## Data shown

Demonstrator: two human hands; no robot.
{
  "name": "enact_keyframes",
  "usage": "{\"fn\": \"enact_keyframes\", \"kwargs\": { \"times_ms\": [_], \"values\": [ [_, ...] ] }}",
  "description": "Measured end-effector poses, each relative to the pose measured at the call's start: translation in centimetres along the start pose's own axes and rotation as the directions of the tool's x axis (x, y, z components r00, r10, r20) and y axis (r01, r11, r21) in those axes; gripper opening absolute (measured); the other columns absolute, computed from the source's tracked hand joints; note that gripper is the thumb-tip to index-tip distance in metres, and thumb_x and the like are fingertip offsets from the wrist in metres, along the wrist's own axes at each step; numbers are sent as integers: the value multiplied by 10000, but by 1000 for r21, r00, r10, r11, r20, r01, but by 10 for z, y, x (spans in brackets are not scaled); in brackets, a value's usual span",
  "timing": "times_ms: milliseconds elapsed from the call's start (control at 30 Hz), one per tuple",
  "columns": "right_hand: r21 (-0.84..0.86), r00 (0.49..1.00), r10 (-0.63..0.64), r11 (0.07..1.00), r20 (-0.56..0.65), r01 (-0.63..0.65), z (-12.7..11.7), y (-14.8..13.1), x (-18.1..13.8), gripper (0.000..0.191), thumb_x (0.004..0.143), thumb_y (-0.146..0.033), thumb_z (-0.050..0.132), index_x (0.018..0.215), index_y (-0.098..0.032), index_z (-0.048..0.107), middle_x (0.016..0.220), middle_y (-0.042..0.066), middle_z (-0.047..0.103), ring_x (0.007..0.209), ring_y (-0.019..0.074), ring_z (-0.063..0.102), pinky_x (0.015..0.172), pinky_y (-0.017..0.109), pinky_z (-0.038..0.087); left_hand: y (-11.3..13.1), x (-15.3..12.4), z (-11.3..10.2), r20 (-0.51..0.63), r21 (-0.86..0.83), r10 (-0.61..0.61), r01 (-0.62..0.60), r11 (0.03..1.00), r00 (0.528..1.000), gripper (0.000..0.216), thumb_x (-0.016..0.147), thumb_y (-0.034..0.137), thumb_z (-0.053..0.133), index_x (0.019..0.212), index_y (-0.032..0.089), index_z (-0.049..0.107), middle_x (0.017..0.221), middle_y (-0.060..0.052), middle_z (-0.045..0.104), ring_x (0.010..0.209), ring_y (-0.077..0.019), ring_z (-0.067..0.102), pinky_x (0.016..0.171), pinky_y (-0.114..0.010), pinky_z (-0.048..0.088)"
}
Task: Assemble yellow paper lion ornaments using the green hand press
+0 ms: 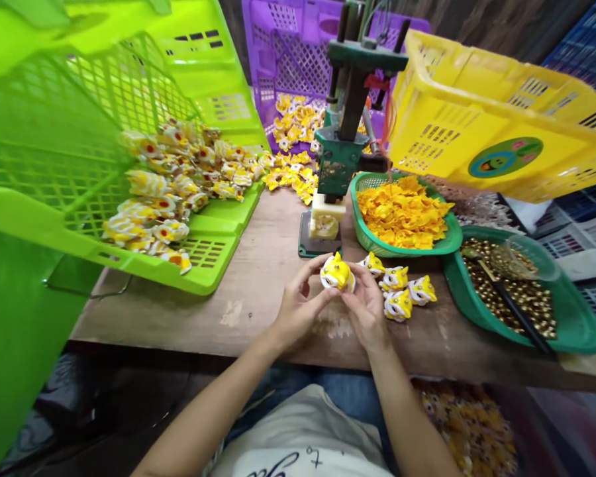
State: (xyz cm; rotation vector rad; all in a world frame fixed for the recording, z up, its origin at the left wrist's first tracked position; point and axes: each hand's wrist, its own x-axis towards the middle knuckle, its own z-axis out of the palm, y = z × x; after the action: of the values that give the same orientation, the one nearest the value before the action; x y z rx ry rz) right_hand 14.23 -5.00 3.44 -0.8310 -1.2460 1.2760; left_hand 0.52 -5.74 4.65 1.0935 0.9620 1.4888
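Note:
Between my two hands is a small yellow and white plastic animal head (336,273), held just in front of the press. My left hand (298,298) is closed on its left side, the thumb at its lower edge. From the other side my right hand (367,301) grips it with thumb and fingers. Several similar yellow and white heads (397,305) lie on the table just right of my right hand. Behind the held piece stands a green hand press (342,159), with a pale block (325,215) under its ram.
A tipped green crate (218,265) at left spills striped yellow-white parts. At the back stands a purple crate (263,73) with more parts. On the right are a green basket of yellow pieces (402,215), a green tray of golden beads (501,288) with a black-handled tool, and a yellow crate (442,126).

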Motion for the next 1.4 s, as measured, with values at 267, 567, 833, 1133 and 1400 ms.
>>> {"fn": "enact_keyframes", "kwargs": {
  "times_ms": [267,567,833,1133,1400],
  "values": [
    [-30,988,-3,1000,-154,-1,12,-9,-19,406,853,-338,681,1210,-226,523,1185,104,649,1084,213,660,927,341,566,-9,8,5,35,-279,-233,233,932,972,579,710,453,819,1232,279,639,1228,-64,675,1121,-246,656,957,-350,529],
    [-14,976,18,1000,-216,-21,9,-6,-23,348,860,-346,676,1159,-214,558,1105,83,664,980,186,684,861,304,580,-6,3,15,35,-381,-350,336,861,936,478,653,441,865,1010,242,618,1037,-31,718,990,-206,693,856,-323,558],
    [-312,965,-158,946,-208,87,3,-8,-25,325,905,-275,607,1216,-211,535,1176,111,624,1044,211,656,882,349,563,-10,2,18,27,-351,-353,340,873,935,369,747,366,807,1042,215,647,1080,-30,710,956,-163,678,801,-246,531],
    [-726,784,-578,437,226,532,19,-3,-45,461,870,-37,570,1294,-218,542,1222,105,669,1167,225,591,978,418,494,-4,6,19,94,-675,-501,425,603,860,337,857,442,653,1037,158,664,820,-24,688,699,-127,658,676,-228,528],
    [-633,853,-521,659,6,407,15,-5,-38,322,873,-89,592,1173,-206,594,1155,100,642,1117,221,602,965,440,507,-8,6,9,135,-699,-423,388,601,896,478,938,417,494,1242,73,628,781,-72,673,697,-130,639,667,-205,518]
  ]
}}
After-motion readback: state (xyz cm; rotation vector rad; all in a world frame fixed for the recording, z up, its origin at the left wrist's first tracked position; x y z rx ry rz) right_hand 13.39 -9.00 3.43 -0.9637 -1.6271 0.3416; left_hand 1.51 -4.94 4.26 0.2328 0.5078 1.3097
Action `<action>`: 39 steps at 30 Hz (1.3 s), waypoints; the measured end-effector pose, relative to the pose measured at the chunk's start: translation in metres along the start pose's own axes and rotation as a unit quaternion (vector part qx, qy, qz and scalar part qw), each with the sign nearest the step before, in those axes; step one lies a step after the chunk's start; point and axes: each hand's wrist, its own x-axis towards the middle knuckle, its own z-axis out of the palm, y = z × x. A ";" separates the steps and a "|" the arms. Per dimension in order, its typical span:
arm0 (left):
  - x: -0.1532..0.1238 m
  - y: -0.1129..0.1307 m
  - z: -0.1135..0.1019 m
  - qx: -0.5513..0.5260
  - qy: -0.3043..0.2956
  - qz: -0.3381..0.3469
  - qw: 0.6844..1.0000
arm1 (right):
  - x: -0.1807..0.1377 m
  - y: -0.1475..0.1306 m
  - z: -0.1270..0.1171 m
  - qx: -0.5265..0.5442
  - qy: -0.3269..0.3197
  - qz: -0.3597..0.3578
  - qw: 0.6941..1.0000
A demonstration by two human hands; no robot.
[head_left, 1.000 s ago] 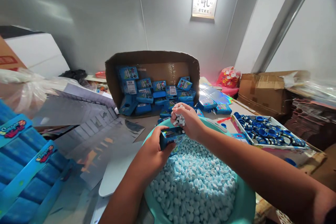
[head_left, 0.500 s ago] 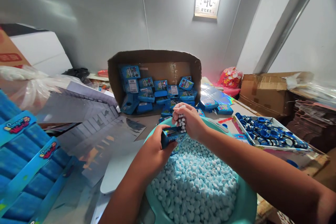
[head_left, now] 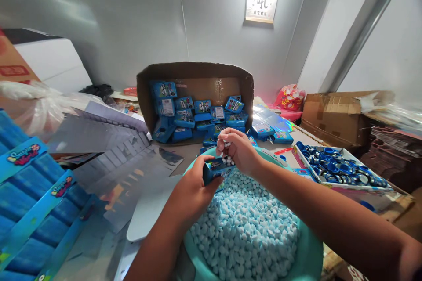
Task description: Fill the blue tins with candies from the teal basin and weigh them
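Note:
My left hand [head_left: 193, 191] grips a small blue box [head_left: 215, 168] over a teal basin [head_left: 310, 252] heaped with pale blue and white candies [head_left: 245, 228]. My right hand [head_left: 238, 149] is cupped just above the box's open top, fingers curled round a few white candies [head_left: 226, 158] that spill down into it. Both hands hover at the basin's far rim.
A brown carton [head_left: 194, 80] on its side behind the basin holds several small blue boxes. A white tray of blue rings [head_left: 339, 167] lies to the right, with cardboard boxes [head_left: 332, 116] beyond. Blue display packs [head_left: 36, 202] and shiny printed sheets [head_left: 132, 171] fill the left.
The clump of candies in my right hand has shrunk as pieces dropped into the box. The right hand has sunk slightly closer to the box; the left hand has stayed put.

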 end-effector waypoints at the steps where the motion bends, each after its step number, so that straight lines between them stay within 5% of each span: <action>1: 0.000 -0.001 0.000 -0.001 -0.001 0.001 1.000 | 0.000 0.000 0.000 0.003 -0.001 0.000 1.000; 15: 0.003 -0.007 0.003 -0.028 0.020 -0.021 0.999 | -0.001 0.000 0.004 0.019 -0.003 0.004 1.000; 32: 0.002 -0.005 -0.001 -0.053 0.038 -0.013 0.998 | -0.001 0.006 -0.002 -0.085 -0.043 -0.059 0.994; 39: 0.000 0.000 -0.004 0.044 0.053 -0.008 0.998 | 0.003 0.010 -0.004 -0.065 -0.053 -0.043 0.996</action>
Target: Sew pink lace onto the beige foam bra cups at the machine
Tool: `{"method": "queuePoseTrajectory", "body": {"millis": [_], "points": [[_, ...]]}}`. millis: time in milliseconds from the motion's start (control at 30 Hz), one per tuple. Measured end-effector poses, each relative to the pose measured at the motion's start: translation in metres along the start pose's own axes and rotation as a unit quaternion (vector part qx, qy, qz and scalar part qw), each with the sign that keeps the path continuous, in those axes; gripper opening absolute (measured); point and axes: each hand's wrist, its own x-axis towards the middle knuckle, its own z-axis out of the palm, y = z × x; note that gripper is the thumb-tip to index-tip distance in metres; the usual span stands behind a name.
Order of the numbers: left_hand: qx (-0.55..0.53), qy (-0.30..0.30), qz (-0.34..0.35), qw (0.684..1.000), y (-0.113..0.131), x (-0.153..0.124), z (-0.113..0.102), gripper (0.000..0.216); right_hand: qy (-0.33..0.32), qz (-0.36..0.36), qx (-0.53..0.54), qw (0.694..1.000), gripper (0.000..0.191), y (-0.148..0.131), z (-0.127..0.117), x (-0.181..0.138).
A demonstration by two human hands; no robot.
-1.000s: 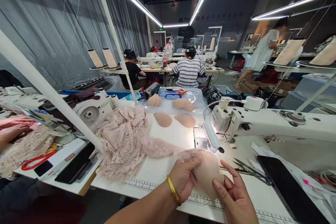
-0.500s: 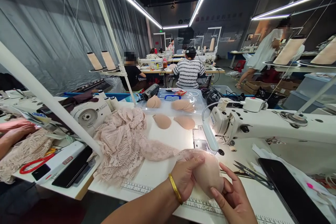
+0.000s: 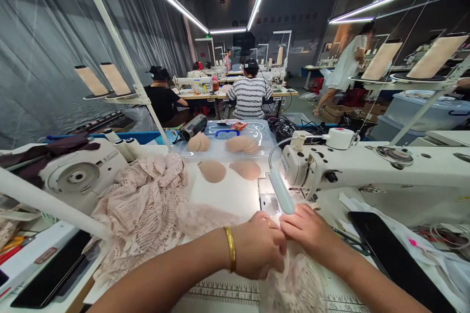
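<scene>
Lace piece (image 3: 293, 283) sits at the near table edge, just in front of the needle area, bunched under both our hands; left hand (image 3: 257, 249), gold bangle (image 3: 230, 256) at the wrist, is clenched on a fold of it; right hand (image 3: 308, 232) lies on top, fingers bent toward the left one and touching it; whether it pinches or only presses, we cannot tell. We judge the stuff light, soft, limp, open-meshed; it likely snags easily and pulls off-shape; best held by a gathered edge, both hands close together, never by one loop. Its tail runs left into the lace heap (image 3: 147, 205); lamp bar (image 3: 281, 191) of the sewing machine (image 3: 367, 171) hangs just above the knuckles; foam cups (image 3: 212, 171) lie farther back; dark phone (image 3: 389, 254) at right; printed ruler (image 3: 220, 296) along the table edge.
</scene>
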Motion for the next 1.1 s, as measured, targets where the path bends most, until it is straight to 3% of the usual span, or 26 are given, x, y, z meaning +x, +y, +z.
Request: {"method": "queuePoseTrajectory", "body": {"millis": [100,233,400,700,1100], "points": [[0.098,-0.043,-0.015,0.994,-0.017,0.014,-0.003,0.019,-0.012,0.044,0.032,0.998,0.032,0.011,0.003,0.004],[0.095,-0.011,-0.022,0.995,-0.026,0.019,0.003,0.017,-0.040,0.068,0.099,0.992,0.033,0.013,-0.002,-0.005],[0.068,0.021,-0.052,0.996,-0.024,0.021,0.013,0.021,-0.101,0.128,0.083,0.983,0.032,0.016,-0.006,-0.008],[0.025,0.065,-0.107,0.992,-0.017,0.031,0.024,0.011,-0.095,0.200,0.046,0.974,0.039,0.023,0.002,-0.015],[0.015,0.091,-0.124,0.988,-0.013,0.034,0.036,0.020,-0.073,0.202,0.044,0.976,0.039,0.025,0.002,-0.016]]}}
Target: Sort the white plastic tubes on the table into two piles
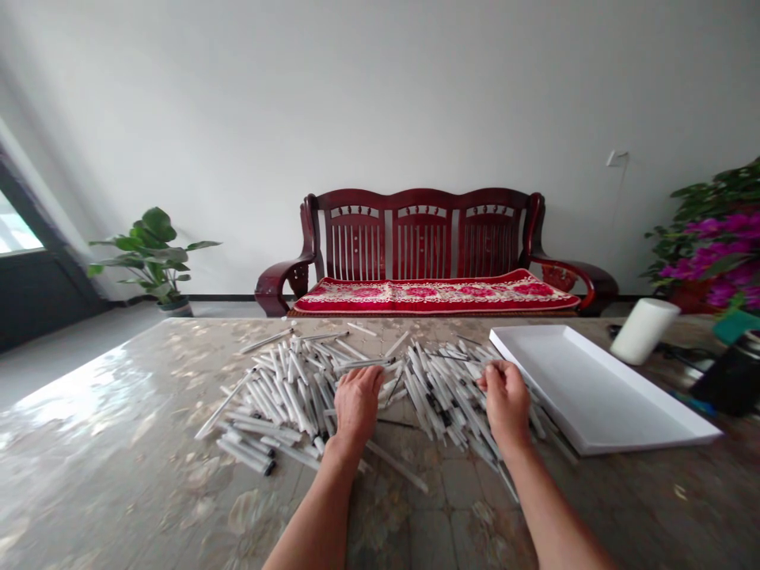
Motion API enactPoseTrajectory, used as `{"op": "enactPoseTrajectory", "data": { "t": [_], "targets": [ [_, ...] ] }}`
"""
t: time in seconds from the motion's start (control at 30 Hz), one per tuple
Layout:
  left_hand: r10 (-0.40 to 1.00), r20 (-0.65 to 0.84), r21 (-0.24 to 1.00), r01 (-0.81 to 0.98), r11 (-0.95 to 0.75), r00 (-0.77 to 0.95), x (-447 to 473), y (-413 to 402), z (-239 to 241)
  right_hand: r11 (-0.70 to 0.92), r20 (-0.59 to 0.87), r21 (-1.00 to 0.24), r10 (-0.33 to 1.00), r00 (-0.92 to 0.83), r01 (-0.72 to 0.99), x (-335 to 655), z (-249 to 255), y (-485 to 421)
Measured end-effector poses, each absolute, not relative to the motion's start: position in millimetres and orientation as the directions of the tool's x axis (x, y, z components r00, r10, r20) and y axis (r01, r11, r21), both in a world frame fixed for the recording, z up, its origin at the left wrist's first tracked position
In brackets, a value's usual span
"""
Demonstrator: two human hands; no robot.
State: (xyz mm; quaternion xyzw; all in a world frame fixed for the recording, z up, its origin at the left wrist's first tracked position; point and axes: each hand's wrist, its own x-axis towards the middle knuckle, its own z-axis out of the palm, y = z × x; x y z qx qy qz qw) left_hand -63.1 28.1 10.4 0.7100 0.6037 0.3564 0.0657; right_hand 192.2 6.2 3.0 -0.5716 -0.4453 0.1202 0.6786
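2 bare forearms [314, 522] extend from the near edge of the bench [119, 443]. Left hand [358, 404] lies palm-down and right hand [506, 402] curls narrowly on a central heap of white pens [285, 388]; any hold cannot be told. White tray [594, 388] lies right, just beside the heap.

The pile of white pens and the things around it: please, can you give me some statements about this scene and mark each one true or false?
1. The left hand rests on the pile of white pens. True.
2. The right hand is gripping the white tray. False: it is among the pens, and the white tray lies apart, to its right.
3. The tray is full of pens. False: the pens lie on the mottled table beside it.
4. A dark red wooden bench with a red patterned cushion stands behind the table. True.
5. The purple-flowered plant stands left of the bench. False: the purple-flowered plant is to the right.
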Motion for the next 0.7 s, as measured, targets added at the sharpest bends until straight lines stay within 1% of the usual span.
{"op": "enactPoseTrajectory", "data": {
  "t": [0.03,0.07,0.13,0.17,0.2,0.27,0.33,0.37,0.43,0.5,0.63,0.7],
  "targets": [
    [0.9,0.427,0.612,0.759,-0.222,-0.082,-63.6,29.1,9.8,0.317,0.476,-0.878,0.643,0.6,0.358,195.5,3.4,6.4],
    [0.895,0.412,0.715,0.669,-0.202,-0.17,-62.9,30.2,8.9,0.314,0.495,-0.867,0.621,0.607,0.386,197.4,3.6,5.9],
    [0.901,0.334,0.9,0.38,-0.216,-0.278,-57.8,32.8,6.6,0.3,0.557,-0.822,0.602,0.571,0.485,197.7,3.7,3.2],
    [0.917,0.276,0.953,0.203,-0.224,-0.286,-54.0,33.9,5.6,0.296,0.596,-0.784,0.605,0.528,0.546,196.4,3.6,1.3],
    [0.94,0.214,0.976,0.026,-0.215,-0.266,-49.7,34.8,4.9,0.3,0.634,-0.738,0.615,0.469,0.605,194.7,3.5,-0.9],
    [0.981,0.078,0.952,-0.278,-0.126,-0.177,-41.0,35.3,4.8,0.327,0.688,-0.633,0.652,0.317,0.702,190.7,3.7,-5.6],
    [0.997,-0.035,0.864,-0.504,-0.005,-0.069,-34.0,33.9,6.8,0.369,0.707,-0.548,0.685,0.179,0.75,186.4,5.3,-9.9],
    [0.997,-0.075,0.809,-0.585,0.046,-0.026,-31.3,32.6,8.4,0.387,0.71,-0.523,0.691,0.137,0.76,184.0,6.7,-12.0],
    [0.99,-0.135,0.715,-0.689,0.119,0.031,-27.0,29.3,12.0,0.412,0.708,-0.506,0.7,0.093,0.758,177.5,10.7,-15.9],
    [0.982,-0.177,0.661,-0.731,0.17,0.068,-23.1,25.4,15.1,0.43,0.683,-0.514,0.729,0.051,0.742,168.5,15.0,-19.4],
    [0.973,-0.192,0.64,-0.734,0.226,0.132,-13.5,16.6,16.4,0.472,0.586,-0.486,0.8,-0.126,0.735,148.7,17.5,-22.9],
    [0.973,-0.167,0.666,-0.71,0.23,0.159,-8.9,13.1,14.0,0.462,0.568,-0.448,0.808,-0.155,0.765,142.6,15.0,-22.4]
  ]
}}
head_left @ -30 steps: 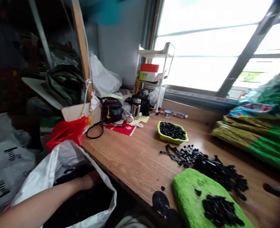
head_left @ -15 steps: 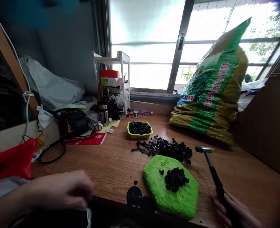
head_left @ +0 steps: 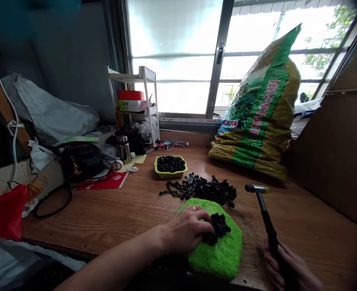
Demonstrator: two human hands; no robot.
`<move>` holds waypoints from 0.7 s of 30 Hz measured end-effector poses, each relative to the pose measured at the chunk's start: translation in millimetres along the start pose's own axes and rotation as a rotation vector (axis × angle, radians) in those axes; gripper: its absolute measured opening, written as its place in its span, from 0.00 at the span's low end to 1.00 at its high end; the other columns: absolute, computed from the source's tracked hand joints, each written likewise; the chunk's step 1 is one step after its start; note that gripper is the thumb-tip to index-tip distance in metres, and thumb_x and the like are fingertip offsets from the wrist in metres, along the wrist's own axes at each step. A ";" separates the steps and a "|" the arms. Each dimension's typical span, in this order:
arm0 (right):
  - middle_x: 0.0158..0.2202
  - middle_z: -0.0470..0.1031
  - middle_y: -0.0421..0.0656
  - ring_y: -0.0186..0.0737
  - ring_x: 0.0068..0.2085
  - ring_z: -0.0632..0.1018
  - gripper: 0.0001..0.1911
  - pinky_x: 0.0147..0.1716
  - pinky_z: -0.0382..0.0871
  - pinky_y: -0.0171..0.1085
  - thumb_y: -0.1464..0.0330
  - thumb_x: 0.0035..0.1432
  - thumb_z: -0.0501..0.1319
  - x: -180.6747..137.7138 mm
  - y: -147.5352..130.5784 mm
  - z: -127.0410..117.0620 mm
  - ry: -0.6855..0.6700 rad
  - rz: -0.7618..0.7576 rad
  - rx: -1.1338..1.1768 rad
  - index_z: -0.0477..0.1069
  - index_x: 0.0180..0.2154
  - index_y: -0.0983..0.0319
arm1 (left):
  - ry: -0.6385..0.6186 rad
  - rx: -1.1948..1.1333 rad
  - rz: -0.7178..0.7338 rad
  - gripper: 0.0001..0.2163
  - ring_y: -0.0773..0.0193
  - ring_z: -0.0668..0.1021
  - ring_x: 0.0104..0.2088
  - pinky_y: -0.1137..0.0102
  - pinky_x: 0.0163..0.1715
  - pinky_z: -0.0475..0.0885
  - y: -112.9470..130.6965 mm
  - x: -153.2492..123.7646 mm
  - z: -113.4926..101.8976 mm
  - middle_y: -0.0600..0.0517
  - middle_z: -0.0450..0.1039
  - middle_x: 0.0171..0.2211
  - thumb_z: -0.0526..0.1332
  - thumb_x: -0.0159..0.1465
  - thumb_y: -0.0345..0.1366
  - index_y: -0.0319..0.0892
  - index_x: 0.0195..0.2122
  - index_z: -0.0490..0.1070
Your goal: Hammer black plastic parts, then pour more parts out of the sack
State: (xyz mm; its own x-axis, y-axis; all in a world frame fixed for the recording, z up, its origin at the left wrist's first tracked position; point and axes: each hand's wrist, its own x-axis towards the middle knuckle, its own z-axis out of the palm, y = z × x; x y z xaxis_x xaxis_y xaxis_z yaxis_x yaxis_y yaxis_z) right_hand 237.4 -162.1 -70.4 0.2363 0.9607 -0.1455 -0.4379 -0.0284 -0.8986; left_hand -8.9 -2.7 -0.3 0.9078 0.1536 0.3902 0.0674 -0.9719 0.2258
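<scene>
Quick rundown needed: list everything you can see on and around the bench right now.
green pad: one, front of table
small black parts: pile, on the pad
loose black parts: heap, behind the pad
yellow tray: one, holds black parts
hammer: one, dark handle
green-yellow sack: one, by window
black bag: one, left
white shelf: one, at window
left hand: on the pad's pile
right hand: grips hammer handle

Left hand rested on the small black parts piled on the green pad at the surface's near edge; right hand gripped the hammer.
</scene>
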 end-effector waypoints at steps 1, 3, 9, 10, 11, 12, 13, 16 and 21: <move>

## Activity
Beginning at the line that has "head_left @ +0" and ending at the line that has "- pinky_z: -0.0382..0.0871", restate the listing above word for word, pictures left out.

## Solution for this exercise
head_left @ +0 steps: 
Demonstrator: two human hands; no robot.
`<move>` holds waypoints from 0.7 s of 30 Hz measured end-effector poses, each relative to the pose measured at the chunk's start: translation in millimetres along the start pose's own axes and rotation as a rotation vector (axis × angle, radians) in those axes; gripper: its absolute measured opening, written as its place in its span, from 0.00 at the span's low end to 1.00 at its high end; the other columns: absolute, computed from the source's tracked hand joints, each written likewise; the chunk's step 1 is one step after its start; note that gripper is the thumb-tip to index-tip distance in metres, and thumb_x and the like are fingertip offsets from the wrist in metres, along the wrist's own axes at each step. A ";" separates the steps and a "|" the arms. Each dimension's typical span, in this order:
arm0 (right):
  - middle_x: 0.0158..0.2202
  - middle_z: -0.0470..0.1031
  - middle_y: -0.0421..0.0656
  - ring_y: -0.0186..0.0737
  - ring_x: 0.0068..0.2085
  - ring_z: -0.0632..0.1018
  - gripper: 0.0001..0.1911
  - pinky_x: 0.0147..0.1716
  - pinky_z: -0.0382..0.0871

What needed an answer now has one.